▶ _GOAL OF THE EXERCISE_
Look at the entries below and restate word for word the lines from the first through the one that has "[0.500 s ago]".

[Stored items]
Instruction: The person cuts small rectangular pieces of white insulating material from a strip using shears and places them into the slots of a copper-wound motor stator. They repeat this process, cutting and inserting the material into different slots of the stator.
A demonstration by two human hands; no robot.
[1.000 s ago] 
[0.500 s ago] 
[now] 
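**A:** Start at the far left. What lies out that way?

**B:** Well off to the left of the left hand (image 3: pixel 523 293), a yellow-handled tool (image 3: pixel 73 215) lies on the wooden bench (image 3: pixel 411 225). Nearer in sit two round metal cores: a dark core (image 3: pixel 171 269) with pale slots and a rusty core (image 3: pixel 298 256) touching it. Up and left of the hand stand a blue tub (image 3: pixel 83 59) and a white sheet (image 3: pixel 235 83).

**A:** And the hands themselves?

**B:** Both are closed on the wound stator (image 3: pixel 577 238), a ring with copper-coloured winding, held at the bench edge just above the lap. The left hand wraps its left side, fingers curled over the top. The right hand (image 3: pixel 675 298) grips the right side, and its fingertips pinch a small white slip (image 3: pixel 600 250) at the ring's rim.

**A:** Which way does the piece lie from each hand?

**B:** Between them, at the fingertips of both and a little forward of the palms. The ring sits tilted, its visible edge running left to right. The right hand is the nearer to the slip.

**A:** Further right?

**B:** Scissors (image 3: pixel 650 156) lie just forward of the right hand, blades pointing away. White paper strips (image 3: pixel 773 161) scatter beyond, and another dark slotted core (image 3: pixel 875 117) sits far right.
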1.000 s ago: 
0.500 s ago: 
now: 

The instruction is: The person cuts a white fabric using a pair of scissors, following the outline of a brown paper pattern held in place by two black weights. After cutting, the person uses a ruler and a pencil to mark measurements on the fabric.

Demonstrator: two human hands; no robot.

▶ _TASK ANSWER_
Instruction: The person cuts small rectangular pieces of white insulating material from a strip using shears and places them into the slots of a copper-wound motor stator. They repeat this process, cutting and inserting the material into different slots of the stator.
A demonstration by two human hands; no robot.
[1.000 s ago] 
[0.500 s ago] 

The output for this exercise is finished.